==== Records for this exercise

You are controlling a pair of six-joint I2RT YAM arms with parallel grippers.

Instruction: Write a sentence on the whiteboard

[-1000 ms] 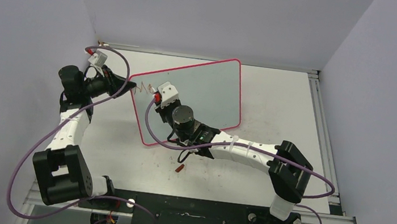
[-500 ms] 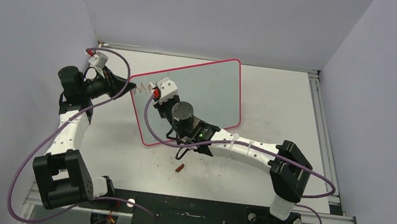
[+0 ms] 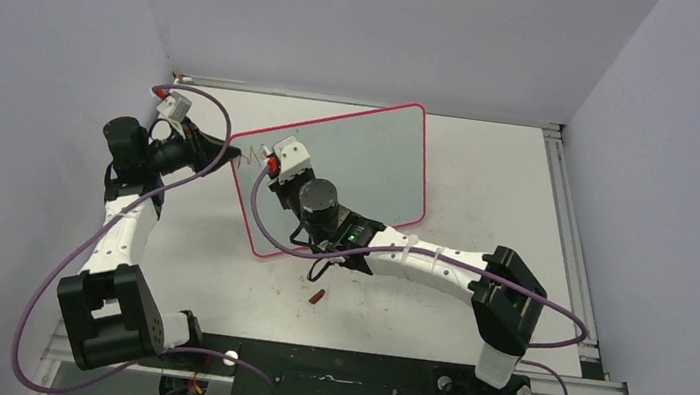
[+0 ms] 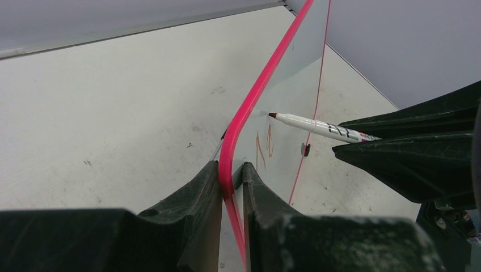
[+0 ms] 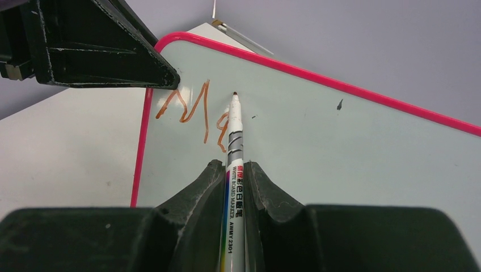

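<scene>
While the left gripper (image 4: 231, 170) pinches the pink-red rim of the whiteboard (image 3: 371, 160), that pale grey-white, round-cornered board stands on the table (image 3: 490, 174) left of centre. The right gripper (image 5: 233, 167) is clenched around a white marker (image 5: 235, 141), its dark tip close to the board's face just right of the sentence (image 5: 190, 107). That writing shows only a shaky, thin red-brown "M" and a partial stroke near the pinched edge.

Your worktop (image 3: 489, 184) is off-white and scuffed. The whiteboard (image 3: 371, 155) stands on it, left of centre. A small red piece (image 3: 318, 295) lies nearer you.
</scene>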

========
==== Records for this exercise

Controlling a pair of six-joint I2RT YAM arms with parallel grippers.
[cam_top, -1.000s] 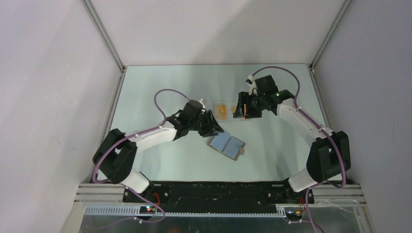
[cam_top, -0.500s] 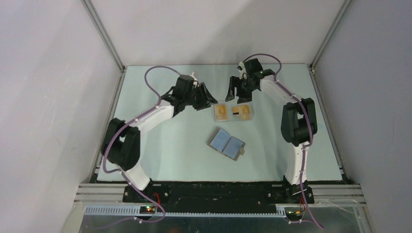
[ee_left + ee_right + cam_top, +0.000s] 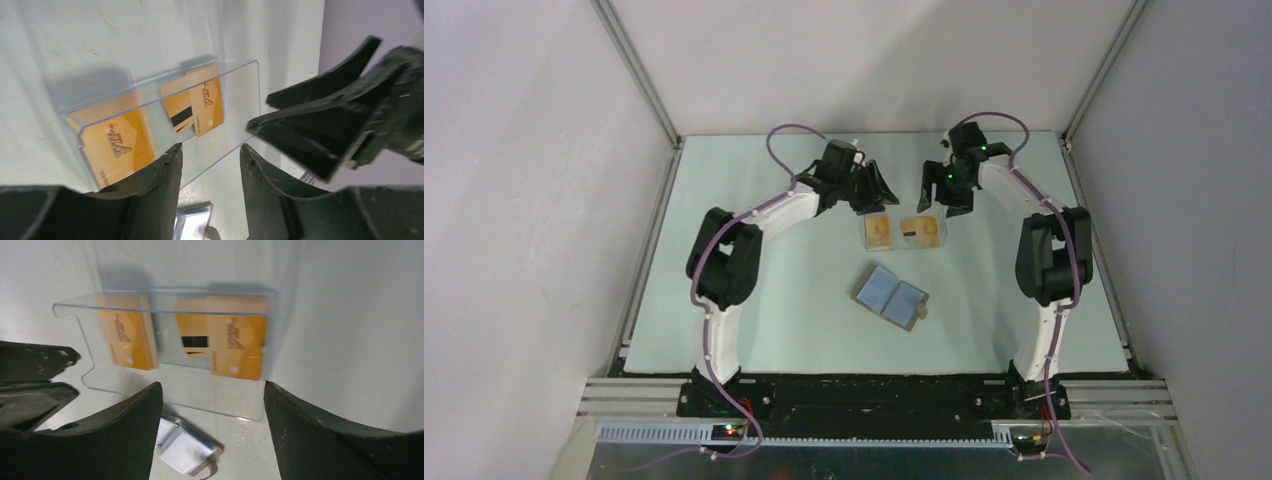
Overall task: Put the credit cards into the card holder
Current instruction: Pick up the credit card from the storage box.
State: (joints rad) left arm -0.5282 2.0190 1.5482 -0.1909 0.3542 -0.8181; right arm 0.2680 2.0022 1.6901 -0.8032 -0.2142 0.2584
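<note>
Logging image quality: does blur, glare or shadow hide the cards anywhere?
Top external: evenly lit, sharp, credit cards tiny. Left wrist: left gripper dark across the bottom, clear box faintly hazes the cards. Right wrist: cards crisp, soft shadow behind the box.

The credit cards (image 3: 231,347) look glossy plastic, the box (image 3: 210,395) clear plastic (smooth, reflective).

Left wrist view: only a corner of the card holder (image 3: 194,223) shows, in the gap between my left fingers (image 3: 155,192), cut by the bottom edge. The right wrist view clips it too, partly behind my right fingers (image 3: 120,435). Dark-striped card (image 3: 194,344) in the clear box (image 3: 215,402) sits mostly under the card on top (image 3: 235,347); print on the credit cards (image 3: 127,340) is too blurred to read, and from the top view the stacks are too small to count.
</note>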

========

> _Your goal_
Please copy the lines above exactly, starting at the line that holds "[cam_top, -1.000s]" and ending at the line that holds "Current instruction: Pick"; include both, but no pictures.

> _Completed exercise_
[cam_top, -1.000s] 
[cam_top, -0.500s] 
[ee_left + ee_right + cam_top, +0.000s] 
Overall task: Put the credit cards into the card holder
Current instruction: Pick up the credit card from the storage box.

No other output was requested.